Il ressort des pièces communiquées par le demandeur que la société AERO-PROCESS n’a pas réglé la facture 96037884 de la société NEXANS FRANCE du 30 avril 2025 d’un montant de 105 169,60 € à son échéance du 15 mai 2025, malgré l’envoi par la société NEXANS FRANCE d’une mise en demeure en date du 28 mai 2025 demeurée sans effet.
La créance du demandeur étant certaine, liquide et exigible,
Le Tribunal condamnera la société AERO-PROCESS à payer à la société NEXANS FRANCE :
* la somme de 105 169,60 €, augmentée des intérêts de retard calculés à un taux égal à trois (3) fois le taux de l’intérêt légal, à compter du 15 mai 2025, date d’échéance de la facture, et ce jusqu’à parfait paiement ;
* la somme de 40 € à titre d’indemnité forfaitaire de recouvrement.
Sur l’article 700 du code de procédure civile
Pour faire reconnaître ses droits, la société NEXANS FRANCE a dû exposer des frais non compris dans les dépens qu’il serait inéquitable de laisser à sa charge, en conséquence,
Le Tribunal dira disposer d’éléments suffisants pour faire droit à la demande de la société NEXANS FRANCE formée en application de l’article 700 du code de procédure civile à hauteur de 1 000 € et la déboutera du surplus de sa demande.

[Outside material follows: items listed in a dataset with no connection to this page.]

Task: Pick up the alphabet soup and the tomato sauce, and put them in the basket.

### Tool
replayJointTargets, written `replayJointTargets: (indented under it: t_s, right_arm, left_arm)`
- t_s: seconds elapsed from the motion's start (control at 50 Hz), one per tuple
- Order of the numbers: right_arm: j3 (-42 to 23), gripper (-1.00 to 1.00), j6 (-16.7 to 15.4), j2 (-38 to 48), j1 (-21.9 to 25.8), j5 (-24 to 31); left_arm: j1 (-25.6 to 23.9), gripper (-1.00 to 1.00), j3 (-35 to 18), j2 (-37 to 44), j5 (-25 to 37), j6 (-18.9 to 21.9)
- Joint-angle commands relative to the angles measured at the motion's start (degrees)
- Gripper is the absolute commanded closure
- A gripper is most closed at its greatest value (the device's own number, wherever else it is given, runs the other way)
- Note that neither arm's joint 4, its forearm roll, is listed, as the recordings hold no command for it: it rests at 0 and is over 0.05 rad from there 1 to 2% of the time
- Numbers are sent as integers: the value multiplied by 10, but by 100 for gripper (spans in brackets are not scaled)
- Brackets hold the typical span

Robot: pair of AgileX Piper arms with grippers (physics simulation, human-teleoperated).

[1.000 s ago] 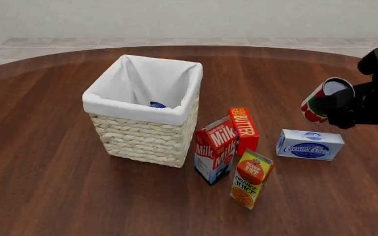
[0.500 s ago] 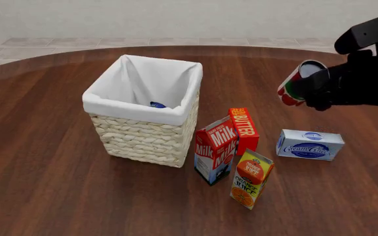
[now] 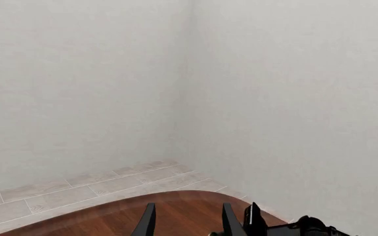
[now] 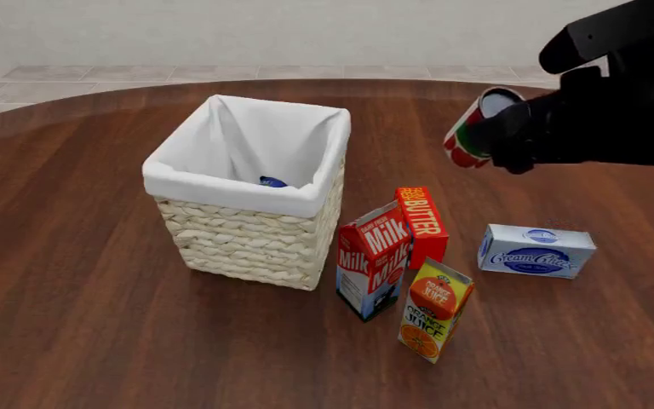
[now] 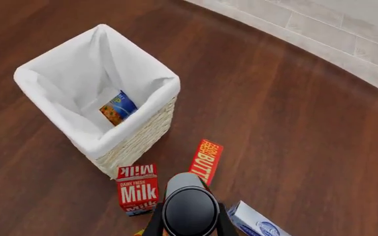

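The tomato sauce (image 4: 469,141), a red, green and white can, hangs tilted in the air right of the basket with my right gripper (image 4: 496,136) shut on it. In the right wrist view the tomato sauce (image 5: 190,209) shows end-on between the fingers (image 5: 155,225). The cream wicker basket (image 4: 231,191) with its white liner stands left of centre. The alphabet soup (image 4: 272,181) lies on its floor, and the right wrist view shows the alphabet soup (image 5: 118,108) inside the basket (image 5: 96,143). My left gripper (image 3: 189,225) is open, empty, and faces a wall corner.
A milk carton (image 4: 373,260), a butter box (image 4: 421,223) and an orange juice carton (image 4: 435,308) stand right of the basket, below the held can. A cream cheese box (image 4: 535,250) lies further right. The round table's edge curves along the back.
My right gripper has carried the tomato sauce leftward and higher, from above the cream cheese box to a spot nearer the basket. Nothing else has moved.
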Motion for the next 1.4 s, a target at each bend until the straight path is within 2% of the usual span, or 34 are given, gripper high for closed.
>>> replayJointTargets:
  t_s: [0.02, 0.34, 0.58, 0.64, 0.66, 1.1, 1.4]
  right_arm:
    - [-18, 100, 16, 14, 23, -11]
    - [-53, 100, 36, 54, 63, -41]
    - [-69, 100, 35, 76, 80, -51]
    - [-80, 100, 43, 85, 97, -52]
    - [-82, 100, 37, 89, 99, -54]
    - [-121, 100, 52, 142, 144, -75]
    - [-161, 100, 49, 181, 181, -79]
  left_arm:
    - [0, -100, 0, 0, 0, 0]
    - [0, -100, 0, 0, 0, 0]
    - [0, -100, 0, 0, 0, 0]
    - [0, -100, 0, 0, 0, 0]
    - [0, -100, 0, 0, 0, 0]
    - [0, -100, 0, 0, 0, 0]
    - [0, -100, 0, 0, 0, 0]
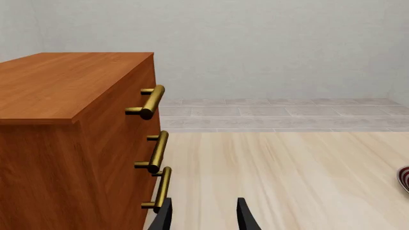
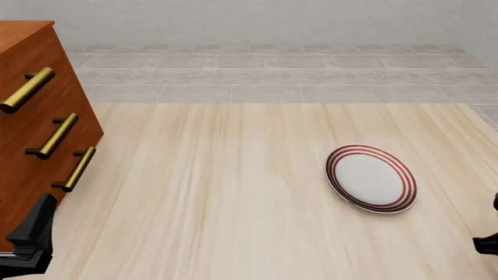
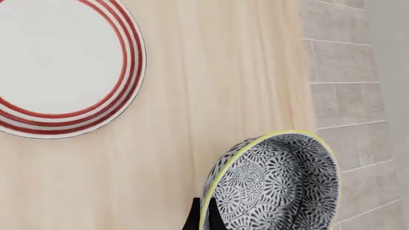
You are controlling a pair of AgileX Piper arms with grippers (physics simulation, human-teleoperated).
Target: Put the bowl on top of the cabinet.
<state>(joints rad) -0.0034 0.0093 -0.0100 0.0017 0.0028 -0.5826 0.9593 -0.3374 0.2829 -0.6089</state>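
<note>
The bowl [image 3: 275, 182], patterned dark blue and white with a pale yellow rim, hangs tilted on its side above the table in the right wrist view. My right gripper [image 3: 204, 215] is shut on its rim, one finger inside and one outside. The front view cuts the bowl off; only a dark bit of the right gripper [image 2: 488, 236] shows at the right edge. The reddish-brown cabinet [image 2: 31, 116] with brass handles stands at the far left. My left gripper [image 1: 204, 218] is open and holds nothing, low beside the cabinet [image 1: 64, 120] front near the bottom handle.
A flat white plate with red rings [image 2: 372, 178] lies on the wooden table right of centre, and also shows near the bowl as the plate [image 3: 57, 62] in the right wrist view. Grey tiled floor [image 2: 272, 70] lies beyond the table's far edge.
</note>
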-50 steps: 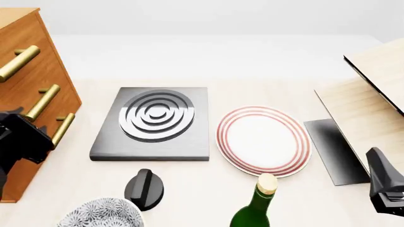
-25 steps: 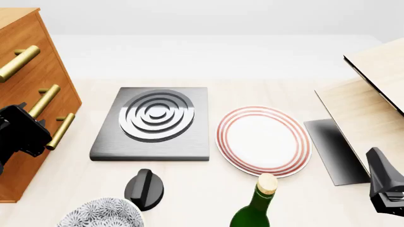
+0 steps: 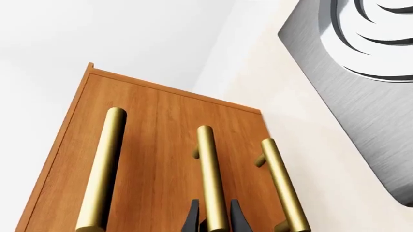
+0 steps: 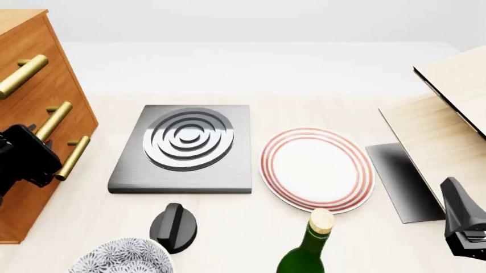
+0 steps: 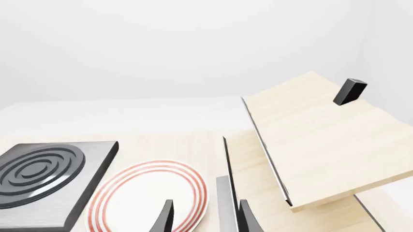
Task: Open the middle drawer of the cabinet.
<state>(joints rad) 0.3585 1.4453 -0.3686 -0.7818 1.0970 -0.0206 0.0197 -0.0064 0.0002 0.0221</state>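
Observation:
The cabinet (image 4: 42, 62), orange-brown wood, stands at the table's left edge with three brass bar handles. The middle drawer (image 3: 168, 159) is flush with the other two fronts, and its handle (image 4: 52, 122) is the second bar. In the left wrist view that handle (image 3: 212, 179) runs between my two black fingers (image 3: 191, 218), which press against both its sides. My left gripper (image 4: 27, 156) is shut on it near its lower end. My right gripper (image 4: 463, 227) hangs open at the front right, holding nothing; its fingertips (image 5: 164, 217) show above the plate's edge.
A grey slab with concentric rings (image 4: 186, 145) lies just right of the cabinet. Beside it is a red-ringed plate (image 4: 317, 169). A black knob (image 4: 173, 226), a patterned bowl (image 4: 122, 259) and a green bottle (image 4: 308, 250) line the front. Pale wooden boards (image 4: 448, 114) rise at the right.
My left gripper rose and moved in onto the middle handle, then held nearly still. The drawer front and the right arm have not visibly moved.

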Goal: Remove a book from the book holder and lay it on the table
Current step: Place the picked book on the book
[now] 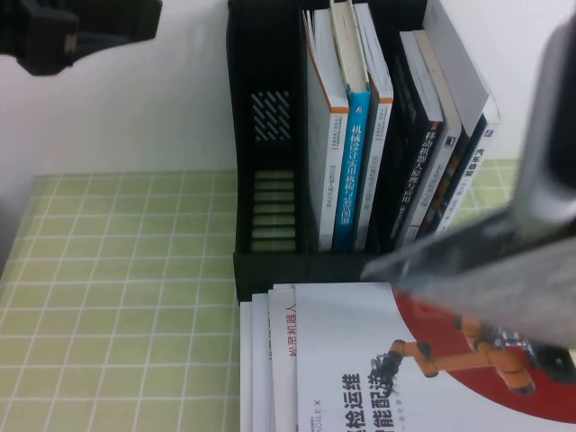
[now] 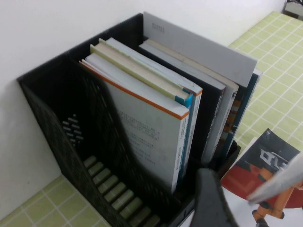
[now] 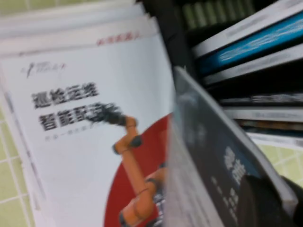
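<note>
The book holder (image 1: pixel 270 263) is a tall black rack at the back of the green checked table (image 1: pixel 117 297). It also shows in the left wrist view (image 2: pixel 52 127). My right gripper (image 3: pixel 270 201) is shut on the book (image 3: pixel 222 161), whose dark blue spine bears light lettering. The book (image 1: pixel 486 270) hangs tilted and blurred in the air in front of the holder's right side, over a stack of books. Its grey edge shows in the left wrist view (image 2: pixel 279 182). My left gripper (image 1: pixel 72 31) is raised at the far left, above and beside the holder.
A white-and-red book with an orange robot arm (image 1: pixel 360 378) tops a stack lying in front of the holder. A bright-blue-spined book (image 1: pixel 349 180) and white ones fill the middle compartment, dark books (image 1: pixel 423 162) the right. The left compartment (image 1: pixel 273 207) is empty. A white wall stands behind.
</note>
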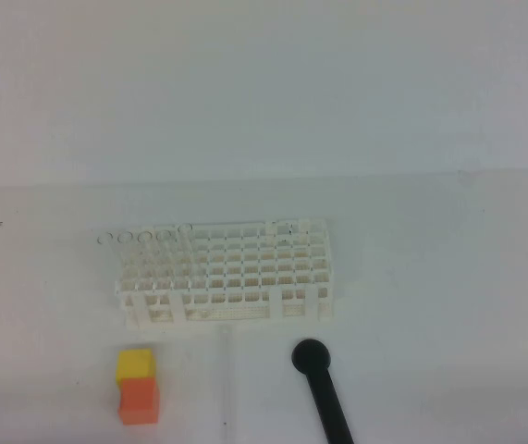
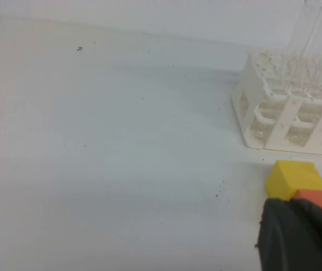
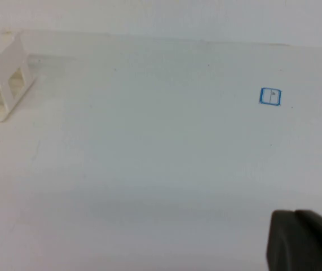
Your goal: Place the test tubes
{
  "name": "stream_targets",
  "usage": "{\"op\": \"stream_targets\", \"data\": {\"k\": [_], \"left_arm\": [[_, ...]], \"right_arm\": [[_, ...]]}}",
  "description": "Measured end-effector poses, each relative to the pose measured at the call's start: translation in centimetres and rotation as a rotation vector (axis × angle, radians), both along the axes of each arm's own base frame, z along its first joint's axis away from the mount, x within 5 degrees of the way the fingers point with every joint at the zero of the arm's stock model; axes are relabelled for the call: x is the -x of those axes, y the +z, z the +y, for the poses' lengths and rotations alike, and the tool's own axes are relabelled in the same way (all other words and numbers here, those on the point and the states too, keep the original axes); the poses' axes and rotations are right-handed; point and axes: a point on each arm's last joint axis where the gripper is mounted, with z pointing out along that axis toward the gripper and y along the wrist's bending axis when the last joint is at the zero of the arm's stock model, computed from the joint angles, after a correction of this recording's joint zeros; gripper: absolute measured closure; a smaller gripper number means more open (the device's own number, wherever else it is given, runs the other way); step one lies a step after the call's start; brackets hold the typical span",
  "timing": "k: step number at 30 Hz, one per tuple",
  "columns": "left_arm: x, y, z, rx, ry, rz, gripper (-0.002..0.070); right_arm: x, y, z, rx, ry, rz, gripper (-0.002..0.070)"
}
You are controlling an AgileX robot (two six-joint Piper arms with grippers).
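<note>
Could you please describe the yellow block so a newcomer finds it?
On the table stands a white test-tube rack, the right gripper beyond its right end, the left gripper near its left front corner. Beside that gripper sit two touching cubes: the yellow block is the one nearer the rack, not the orange block.

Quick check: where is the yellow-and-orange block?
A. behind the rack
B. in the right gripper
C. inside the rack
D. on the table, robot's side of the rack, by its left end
D: the block lies on the table in front of the left end of the rack. The left gripper is just beside it. The right gripper is over the table, off to the right of the rack.
</note>
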Motion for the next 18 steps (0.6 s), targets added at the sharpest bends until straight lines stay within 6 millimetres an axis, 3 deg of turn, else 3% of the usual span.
{"op": "stream_targets", "data": {"k": [7,11,18], "left_arm": [[-0.1,0.2,0.2,-0.058,0.007,-0.028,0.0676],[-0.2,1.3,0.2,-0.033,0.022,-0.151,0.0676],[0.0,4.5,0.6,0.042,0.068,-0.502,0.0675]], "right_arm": [[0.0,0.0,0.0,0.007,0.0,0.0,0.0678],[-0.1,0.2,-0.1,0.008,-0.003,-0.022,0.0678],[-0.6,3.0,-0.4,-0.02,-0.045,-0.348,0.0678]]}}
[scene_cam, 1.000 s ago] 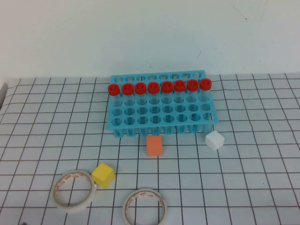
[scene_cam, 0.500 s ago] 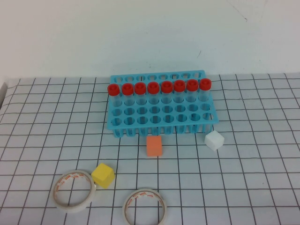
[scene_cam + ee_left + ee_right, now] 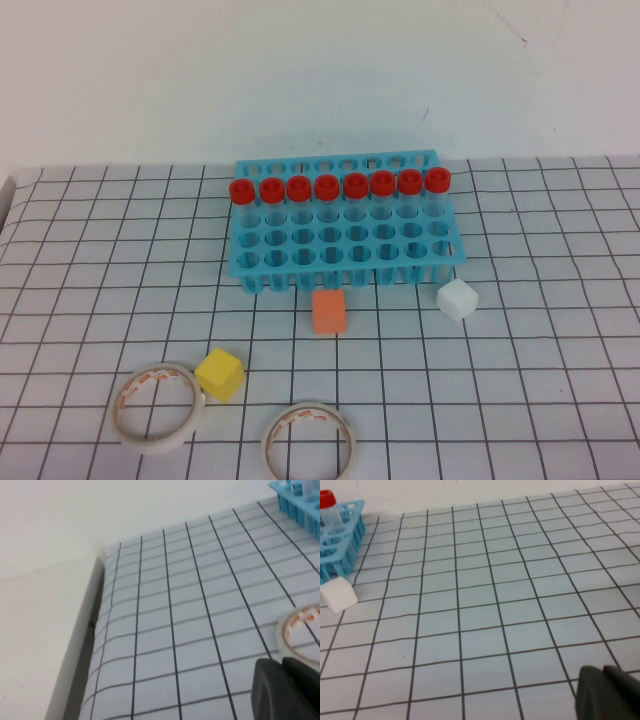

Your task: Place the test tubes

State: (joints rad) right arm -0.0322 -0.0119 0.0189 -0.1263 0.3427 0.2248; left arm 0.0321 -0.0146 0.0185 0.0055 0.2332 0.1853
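Above the gridded mat (image 3: 165, 630), the left gripper (image 3: 281, 667) is clenched on nothing, with a tape roll (image 3: 299, 630) just beside it. The right gripper (image 3: 603, 672), also clenched and empty, hangs over bare mat, well apart from the white cube (image 3: 337, 595). Eight red-capped tubes (image 3: 340, 188) stand upright in the rack (image 3: 345, 262), second row from the back.

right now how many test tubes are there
8 red-capped test tubes, in one row across the blue rack, toward its back; none seemingly hidden. Left tool shut beside a tape roll; right tool shut over the gridded mat.
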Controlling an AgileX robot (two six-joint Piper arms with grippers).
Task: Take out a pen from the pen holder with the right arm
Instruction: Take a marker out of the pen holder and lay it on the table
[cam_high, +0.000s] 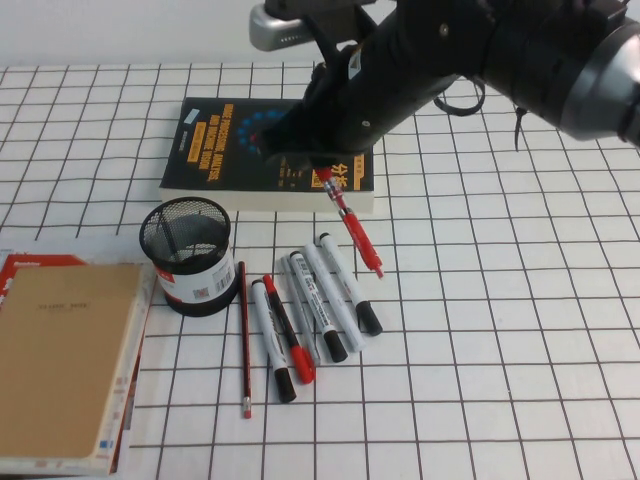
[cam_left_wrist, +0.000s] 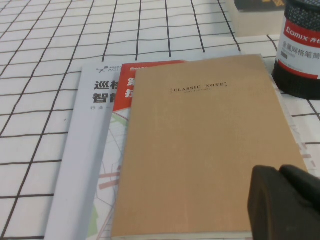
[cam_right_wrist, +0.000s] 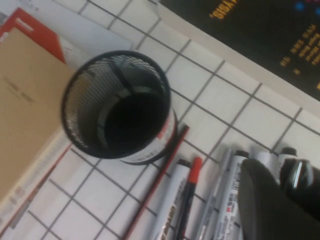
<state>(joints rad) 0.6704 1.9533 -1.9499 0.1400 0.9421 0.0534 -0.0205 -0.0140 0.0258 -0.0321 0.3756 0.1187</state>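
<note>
Risk of slippage: slim red plastic pen (cam_high: 355, 228) was pinched only at its top end by the right gripper (cam_high: 328, 180) and hung tilted, so it could be dropped onto the row of black-capped markers (cam_high: 318, 305) beneath. The black mesh cylindrical pen holder (cam_high: 188, 250) was seen lower, to that gripper's left. The left gripper (cam_left_wrist: 282, 197), pressed together, was held over a tan notebook (cam_left_wrist: 200, 150).

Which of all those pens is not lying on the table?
The slim red pen, hanging tilted from the right claw by the black book; the rest lie flat. The left claw hovers over the tan notebook.
</note>
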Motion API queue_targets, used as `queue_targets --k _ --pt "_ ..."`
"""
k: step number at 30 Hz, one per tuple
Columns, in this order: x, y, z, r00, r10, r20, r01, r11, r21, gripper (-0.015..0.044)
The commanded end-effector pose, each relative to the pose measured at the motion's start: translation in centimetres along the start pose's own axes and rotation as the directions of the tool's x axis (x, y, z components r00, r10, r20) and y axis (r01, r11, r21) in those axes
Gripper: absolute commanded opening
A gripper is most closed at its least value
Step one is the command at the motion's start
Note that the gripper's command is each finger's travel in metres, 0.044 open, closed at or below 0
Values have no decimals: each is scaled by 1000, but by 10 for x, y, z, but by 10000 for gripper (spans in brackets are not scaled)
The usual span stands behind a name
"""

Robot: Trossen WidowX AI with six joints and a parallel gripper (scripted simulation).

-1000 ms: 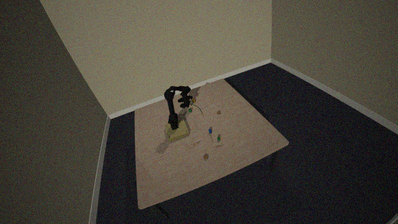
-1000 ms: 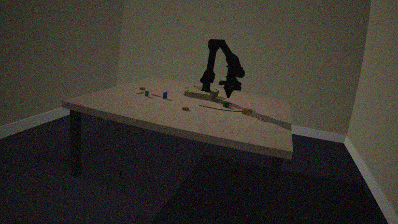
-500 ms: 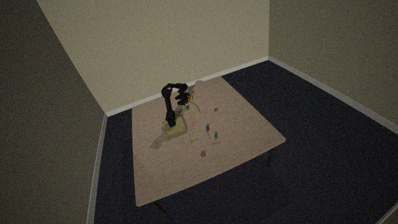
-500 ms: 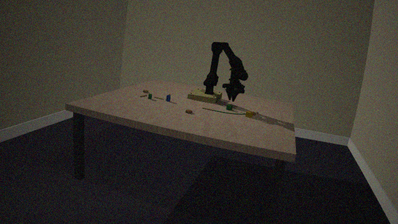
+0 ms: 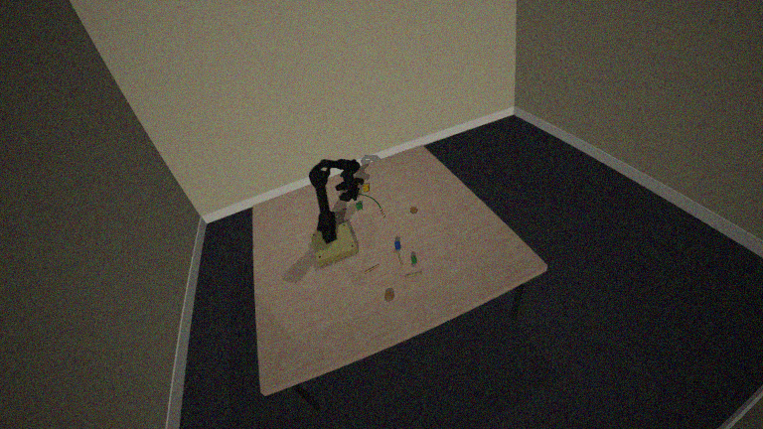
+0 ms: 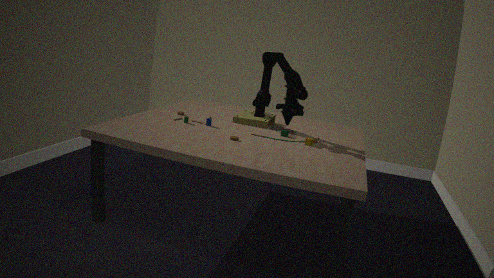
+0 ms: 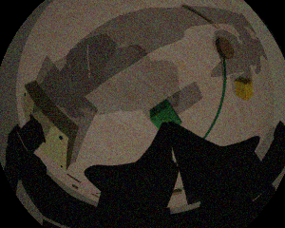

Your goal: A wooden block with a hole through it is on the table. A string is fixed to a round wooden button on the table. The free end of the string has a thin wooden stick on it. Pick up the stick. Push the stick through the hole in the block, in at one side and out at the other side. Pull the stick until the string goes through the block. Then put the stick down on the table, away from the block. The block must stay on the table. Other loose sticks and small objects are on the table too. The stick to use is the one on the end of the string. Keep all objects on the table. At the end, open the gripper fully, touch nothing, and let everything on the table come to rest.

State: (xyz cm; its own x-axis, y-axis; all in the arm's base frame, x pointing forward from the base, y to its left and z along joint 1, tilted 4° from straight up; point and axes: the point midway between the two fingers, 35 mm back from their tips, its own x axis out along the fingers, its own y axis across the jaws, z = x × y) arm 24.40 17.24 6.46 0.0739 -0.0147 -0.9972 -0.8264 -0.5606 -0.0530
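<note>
My gripper (image 5: 350,198) (image 6: 287,124) (image 7: 167,125) is shut and empty, pointing down above the table near the green block (image 5: 359,206) (image 6: 284,132) (image 7: 165,114). I cannot make out a hole in that block. The green string (image 5: 372,198) (image 6: 283,139) (image 7: 224,90) curves over the table past the block. In the wrist view it runs from the round brown button (image 7: 225,47) to behind my fingers. The thin stick (image 5: 382,214) (image 6: 256,135) at its free end lies on the table, hidden by the fingers in the wrist view.
A yellow object (image 5: 366,187) (image 6: 309,141) (image 7: 244,88) stands near the button. A loose stick (image 7: 199,15) lies beyond it. A brown disc (image 5: 413,210) (image 6: 234,138), blue piece (image 5: 397,244) (image 6: 208,121), green cylinder (image 5: 413,258) (image 6: 186,119), another disc (image 5: 388,294) and several sticks lie farther off.
</note>
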Motion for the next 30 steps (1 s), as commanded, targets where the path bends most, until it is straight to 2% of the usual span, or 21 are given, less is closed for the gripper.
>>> queue_targets --k 1,7,8,11,13,17,21,24,30 --pt "0 0 0 1000 0 0 0 1000 0 0" --pt "0 0 0 1000 0 0 0 1000 0 0" --pt "0 0 -1 1000 0 0 0 1000 18 26" --pt "0 -4 -9 1000 0 -1 0 962 272 105" --pt "-1 -6 -17 1000 0 -1 1 879 477 157" --pt "-1 -11 -33 1000 0 -3 3 588 809 262" --pt "-1 -15 -49 1000 0 -5 5 183 983 367" --pt "-2 -17 -62 1000 -1 -6 6 -147 989 440" --pt "-2 -19 -79 1000 0 -8 7 -475 880 440"
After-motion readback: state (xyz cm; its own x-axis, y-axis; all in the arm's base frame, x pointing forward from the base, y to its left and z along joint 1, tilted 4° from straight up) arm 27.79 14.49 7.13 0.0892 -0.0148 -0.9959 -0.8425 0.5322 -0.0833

Sur l’exécution provisoire
Le Tribunal rappelle que l’exécution provisoire de ce jugement est de droit, en application de l’article 514 du code de procédure civile, et juge qu’il n’y a pas lieu en l’espèce de l’écarter comme le permet l’article 514-1 du code de procédure civile.
Sur les dépens
La société AERO-PROCESS succombant dans la présente instance,
le Tribunal condamnera en application de l’article 696 du code de procédure civile la société AERO-PROCESS aux dépens de l’instance.
PAR CES MOTIFS
Le Tribunal, statuant publiquement, par jugement réputé contradictoire, en premier ressort, prononcé par mise à disposition au Greffe le 13 janvier 2026 :
* Condamne la société AERO-PROCESS à payer à la société NEXANS FRANCE :
* la somme de 105 169,60 €, augmentée des intérêts de retard calculés à une taux égal à trois (3) fois le taux de l’intérêt légal, à compter du 15 mai 2025 et jusqu’à parfait paiement ;
* la somme de 40 € à titre d’indemnité forfaitaire de recouvrement.
* Condamne la société AERO-PROCESS à payer à la société NEXANS FRANCE la somme de 1 000 € en application de l’article 700 du code de procédure civile ;
* Rappelle que l’exécution provisoire est de droit ;
* Condamne la société AERO-PROCESS aux dépens de l’instance ;
* Liquide les dépens à recouvrer par le Greffe à la somme de 67,45 Euros TTC (dont 11,02 Euros de TVA).
La Minute est signée électroniquement par M. Gilles DOUSPIS, Président et par M. Edouard GRARDEL Commis Assermenté.